» TASK TO COMPLETE:
Among the lines below, keep only those from the one containing "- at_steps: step" through the one containing "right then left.", and reproduce them exactly.

» THE RECORDS:
================

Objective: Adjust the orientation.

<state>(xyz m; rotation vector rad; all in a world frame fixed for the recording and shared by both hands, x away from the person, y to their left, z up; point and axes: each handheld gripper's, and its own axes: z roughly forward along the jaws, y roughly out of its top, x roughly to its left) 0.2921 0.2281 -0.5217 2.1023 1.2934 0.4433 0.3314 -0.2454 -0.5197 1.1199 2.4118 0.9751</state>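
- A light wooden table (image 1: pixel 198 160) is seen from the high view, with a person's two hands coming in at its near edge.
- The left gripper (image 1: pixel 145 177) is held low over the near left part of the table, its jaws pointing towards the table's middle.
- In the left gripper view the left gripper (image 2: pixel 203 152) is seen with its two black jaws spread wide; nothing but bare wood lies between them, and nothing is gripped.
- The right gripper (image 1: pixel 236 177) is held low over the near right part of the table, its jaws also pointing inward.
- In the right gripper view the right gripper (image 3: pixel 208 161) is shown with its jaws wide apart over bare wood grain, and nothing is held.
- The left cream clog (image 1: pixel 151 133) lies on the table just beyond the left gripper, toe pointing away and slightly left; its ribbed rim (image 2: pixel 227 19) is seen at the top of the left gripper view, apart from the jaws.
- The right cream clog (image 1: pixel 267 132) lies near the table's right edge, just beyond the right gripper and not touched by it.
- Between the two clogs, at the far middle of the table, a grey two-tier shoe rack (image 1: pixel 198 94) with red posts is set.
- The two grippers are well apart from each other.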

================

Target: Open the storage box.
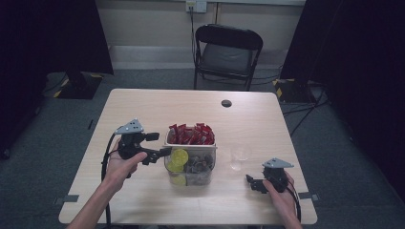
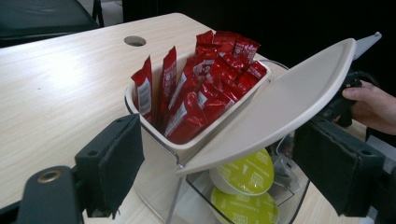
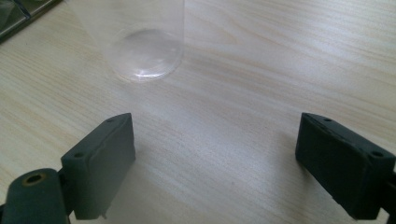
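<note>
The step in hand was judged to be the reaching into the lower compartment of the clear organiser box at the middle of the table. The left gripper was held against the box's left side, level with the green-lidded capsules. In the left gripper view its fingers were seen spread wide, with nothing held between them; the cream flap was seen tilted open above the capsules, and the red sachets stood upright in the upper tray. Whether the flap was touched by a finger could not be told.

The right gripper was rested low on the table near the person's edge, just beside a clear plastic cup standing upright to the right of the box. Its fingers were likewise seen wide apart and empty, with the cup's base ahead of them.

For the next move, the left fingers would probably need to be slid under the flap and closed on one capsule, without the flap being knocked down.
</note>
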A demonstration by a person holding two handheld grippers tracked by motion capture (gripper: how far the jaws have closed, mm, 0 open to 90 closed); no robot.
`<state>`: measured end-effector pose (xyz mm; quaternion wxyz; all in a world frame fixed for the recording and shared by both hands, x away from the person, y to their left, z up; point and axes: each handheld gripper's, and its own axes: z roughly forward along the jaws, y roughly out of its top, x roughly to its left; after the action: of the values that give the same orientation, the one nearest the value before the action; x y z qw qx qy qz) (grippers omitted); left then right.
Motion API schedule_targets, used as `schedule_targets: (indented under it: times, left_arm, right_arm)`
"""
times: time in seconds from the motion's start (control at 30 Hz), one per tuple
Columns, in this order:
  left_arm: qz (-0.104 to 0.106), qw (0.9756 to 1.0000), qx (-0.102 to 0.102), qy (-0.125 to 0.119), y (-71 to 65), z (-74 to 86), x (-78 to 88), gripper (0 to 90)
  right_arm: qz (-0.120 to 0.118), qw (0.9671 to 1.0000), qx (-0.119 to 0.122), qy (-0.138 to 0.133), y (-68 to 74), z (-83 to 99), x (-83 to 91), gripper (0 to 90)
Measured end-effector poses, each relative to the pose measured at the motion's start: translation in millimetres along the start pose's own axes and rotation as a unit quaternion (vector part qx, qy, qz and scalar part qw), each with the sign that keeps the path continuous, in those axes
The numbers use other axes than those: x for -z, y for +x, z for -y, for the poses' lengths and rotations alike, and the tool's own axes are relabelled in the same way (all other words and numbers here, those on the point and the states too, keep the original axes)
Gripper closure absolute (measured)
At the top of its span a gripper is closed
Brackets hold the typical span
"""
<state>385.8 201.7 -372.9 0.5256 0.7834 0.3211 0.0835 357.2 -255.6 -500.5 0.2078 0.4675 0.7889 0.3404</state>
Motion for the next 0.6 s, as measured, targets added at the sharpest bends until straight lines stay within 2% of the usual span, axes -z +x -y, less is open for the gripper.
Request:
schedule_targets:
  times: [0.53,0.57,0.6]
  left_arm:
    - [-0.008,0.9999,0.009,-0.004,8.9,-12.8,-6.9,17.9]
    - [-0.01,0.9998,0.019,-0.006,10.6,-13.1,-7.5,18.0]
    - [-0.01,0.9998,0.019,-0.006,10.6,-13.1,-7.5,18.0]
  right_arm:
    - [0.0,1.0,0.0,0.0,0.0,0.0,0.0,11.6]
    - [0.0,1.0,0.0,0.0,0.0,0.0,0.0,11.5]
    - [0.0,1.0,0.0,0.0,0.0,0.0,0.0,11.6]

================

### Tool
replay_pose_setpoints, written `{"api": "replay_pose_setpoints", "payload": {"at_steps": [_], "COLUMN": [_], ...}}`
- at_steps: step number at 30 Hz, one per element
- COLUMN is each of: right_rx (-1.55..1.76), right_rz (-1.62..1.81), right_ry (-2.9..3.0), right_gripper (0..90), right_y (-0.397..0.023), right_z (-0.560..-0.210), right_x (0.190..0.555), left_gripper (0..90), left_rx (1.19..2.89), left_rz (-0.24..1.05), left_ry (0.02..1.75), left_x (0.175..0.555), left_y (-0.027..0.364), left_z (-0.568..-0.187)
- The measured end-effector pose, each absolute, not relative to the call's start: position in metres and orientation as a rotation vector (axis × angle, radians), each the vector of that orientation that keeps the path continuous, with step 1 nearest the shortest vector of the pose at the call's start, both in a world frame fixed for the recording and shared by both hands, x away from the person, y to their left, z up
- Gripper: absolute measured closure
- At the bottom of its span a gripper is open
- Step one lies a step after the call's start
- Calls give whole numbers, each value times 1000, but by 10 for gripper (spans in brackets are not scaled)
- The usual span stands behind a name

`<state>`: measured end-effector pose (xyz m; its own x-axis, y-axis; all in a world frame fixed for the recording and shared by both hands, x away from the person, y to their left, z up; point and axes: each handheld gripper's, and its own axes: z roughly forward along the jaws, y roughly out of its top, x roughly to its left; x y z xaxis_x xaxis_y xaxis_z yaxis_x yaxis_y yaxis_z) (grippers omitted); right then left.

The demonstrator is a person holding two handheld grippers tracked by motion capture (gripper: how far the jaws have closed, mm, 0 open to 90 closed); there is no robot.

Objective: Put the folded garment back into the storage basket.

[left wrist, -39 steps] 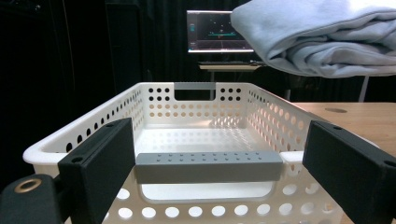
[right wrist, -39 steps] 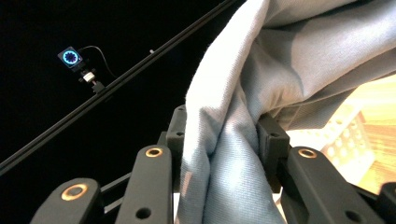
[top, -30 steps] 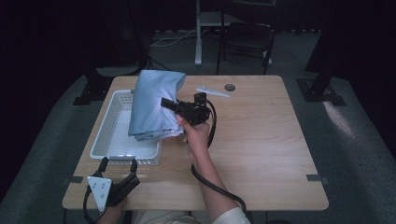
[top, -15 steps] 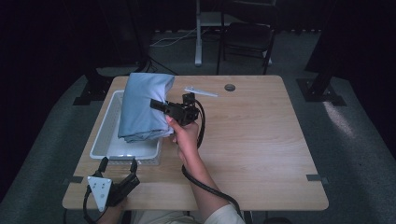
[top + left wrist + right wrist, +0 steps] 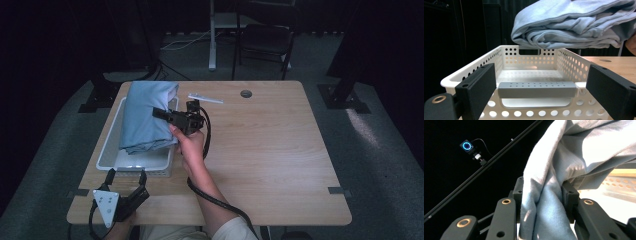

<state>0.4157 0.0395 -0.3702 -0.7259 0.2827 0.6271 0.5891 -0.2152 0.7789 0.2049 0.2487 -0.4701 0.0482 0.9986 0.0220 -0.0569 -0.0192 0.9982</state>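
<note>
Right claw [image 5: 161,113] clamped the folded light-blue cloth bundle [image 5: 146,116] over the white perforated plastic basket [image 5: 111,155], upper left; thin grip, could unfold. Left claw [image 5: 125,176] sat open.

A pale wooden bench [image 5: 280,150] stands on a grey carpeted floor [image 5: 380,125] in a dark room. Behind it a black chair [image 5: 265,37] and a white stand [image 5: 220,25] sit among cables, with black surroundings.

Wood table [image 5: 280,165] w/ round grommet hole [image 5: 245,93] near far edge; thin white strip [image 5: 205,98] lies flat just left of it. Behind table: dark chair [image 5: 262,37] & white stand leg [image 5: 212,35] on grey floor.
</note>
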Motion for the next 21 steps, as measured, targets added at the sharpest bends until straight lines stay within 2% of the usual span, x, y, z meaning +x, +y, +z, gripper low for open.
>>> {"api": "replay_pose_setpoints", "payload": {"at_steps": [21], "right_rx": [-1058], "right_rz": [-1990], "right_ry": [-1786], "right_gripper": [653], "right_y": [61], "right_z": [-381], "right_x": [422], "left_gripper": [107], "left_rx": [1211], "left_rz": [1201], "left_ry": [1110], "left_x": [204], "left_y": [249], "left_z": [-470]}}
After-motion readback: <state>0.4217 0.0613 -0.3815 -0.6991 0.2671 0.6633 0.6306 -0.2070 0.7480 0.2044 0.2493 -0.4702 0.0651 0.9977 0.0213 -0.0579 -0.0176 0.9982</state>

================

» SOLUTION TO THE PROBLEM:
- at_steps: step number at 30 Hz, one per element
- COLUMN is each of: right_rx (-1.55..1.76), right_rz (-1.62..1.81), right_ry (-2.9..3.0), right_gripper (0..90), right_y (-0.397..0.023), right_z (-0.560..-0.210), right_x (0.190..0.555), left_gripper (0..90), left_rx (1.19..2.89), left_rz (-0.24..1.05), left_ry (0.02..1.75), left_x (0.175..0.555), left_y (-0.027..0.364), left_z (-0.568..-0.187)
- The measured end-effector pose, each absolute, not relative to the call's start: position in metres and orientation as a rotation vector (axis × angle, radians), each the vector of that orientation that keeps the path continuous, with step 1 nearest the shortest vector of the pose at the call's start, both in a world frame fixed for the recording and shared by both hands, x away from the person, y to their left, z up
- Gripper: absolute measured closure
- At the bottom of its span a gripper is open
- Step one lies a step after the call's start
- Calls give whole numbers, each value times 1000, but by 10 for gripper (spans in brackets are not scaled)
- The usual span stands behind a name

`<state>`: measured end-effector pose (xyz m; its own x-axis, y-axis; all in a world frame fixed for the recording and shared by both hands, x away from the person, y to their left, z up; point and axes: each handheld gripper's, and its own axes: z roughly forward along the jaws, y roughly out of its top, x roughly to its left; x y z xaxis_x xaxis_y xaxis_z yaxis_x yaxis_y yaxis_z) (grippers omitted); right then left.

The given answer completes the exercise.